/SloSummarizer

Primary LanguagePythonApache License 2.0Apache-2.0

Povzemanje besedil

V tem repozitoriju se nahaja rezultat aktivnosti A3.4 - R3.4.1 Orodje za povzemanje besedil, ki je nastalo v okviru projekta Razvoj slovenščine v digitalnem okolju.

Available models

At the moment, 6 models are available in this repository (in the src folder): graph-based, metamodel, t5-article, t5-headline, hybrid-long, and sumbasic. Each model can be run separately, or together with the metamodel (see the instructions below).
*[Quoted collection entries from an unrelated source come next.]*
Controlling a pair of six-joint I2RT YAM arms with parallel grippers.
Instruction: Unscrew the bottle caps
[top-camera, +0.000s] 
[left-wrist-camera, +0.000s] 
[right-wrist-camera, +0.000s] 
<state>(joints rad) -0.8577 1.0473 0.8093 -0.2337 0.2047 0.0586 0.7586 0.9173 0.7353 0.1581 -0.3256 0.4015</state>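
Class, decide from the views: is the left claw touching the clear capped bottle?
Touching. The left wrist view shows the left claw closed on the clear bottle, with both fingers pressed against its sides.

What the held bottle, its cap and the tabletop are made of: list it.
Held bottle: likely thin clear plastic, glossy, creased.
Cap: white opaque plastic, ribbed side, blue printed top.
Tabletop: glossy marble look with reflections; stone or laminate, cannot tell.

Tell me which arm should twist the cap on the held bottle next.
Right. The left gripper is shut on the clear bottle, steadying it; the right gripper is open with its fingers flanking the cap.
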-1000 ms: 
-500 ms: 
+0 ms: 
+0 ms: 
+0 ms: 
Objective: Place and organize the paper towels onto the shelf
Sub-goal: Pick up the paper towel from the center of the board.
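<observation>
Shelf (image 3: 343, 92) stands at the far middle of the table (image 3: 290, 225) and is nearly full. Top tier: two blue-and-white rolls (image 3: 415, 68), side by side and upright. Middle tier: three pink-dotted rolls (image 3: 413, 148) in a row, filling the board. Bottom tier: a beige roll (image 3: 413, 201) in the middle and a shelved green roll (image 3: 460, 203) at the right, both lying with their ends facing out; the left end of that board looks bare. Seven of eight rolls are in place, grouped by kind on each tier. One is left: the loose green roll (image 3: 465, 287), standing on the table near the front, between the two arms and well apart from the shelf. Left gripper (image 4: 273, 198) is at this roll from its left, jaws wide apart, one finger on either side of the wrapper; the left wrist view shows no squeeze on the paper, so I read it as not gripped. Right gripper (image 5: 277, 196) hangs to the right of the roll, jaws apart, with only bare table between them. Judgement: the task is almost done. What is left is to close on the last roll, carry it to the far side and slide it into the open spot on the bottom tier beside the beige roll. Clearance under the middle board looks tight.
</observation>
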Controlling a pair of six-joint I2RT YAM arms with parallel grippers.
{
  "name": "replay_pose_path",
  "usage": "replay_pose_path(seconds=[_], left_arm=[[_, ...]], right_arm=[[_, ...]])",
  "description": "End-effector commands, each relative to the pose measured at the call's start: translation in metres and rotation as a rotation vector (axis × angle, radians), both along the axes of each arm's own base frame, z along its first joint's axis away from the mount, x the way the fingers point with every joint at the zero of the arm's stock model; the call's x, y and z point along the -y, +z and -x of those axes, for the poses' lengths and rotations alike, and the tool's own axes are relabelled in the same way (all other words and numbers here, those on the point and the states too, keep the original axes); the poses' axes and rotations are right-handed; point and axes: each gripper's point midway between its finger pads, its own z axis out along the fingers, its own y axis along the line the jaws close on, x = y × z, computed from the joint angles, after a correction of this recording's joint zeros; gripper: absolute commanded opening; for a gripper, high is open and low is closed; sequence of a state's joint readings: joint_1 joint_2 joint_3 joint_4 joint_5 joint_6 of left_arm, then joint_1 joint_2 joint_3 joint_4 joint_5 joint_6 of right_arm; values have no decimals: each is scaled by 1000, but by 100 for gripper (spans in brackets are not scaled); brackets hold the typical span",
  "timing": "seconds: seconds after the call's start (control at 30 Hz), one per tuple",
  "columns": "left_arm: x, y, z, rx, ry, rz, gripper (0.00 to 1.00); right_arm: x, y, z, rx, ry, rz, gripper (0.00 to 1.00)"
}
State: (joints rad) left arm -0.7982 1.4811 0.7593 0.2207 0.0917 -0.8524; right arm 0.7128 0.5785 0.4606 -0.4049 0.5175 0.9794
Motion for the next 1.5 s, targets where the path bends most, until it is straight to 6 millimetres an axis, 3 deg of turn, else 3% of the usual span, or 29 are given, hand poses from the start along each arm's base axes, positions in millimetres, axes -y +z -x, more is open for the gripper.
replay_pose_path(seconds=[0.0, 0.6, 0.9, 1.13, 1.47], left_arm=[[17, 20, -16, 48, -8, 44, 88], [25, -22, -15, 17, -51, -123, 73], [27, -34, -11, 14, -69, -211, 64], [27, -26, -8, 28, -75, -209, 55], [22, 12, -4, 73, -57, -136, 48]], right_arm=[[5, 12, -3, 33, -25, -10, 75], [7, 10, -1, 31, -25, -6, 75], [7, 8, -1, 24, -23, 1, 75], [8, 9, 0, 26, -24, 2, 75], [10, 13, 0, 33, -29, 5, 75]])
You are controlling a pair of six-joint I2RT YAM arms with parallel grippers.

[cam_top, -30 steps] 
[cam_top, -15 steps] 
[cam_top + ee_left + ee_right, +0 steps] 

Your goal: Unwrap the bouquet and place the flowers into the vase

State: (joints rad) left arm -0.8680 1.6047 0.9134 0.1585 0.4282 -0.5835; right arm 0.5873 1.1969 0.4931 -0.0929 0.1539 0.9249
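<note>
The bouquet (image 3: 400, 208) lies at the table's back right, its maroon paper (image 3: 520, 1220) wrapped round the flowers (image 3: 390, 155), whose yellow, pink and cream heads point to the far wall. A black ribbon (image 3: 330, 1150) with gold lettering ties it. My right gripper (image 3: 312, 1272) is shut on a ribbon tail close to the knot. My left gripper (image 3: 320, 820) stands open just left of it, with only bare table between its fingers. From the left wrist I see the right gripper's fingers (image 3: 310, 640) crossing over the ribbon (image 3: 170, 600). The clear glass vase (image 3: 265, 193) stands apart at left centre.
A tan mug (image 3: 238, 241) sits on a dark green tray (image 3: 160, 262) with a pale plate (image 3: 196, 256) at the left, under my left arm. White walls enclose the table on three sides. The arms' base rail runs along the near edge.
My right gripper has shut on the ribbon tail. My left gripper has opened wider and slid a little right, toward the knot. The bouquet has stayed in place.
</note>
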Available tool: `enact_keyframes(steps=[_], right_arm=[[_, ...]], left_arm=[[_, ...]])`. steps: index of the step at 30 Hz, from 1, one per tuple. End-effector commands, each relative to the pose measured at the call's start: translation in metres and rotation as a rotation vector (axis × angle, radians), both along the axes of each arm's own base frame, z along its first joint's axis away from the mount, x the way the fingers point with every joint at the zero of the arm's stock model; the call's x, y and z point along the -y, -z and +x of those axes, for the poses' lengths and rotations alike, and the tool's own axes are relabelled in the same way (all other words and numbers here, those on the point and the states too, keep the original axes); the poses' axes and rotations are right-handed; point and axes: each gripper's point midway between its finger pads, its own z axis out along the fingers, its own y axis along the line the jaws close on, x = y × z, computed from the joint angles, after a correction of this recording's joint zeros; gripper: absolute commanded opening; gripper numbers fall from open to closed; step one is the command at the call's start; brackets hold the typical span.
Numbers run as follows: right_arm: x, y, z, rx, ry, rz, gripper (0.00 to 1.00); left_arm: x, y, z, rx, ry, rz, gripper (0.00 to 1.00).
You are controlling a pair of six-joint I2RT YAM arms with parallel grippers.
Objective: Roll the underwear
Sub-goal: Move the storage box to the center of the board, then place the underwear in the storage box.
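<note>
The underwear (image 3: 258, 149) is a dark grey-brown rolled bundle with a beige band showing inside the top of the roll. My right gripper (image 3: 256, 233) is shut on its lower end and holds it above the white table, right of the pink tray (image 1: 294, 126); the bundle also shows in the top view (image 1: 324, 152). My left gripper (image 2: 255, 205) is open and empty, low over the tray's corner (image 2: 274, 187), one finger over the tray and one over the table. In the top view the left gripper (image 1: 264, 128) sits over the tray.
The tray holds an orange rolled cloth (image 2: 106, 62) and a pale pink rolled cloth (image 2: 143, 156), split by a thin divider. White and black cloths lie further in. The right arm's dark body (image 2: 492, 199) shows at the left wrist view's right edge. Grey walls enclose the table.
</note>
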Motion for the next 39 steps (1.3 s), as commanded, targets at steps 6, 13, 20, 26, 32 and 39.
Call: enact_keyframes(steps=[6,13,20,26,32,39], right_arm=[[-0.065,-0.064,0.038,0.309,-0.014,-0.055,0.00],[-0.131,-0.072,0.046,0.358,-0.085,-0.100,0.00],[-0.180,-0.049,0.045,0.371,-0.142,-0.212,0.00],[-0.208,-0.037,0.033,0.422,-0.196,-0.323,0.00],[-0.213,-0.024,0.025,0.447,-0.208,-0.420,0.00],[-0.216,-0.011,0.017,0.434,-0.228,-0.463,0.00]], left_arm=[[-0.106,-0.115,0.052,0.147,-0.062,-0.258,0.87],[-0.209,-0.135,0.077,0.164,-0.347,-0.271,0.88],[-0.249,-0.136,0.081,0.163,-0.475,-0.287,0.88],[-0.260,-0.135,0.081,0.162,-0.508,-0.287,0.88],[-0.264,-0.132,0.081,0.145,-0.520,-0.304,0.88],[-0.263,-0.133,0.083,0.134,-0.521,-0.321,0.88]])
The role of the metamodel is to automatically select the most appropriate summarization model, based on the analysis of the input text.

A brief description of models:

Model Description
metamodel neural model based on the Doc2Vec document representation (docs/metamodel.pdf), suggests the best summarizer
graph-based [1] unsupervised extractive approach, graph-based, returns n most important sentences
t5-headline supervised abstractive approach, transformer-based, returns headlines
t5-article supervised abstractive approach, transformer-based, returns short summaries
sumbasic unsupervised, simple summarizer that works with word frequencies, returns n most important sentences
hybrid-long unsupervised hybrid approach, graph-based & transformer-base, returns short summaries of long texts

Download pre-trained models

Download models from link and extract them into the folders with their source code. For example, the model t5-article should be extracted in the src/t5-article/model folder.

Run locally

Use each model separately

We suggest using virtual environments and python 3.8 for all models. Dependencies for each model can be installed with pip install -r requirements.txt from the root folder of models. After you installed all dependencies, you can run inference in two ways:

  1. Command-line interface: python main-cli.py --text 'the content of an article'
  2. Uvicorn server: uvicorn main-fastapi:app --host 0.0.0.0 --port xxxx

After the models are up and running, you can access Swagger UI documentation at http://localhost:xxxx/docs (xxxx is the port number). You will find the details and examples of both ways in the README.md file of each model.

Use metamodel

To use the metamodel, you have to start each model as a uvicorn server with the following ports:

Model Port
metamodel 5003
graph-based 5004
t5-headline 5005
t5-article 5006
sumbasic 5007
hybrid-long 5008

main.sh is an example of a script that automates the manual creation of uvicorn servers. Set the --root-path as your absolute path to the root of this project and run y | ./main.sh --root-path /absolute/path/to/RSDO-DS3/. This will automatically create conda environments for all models.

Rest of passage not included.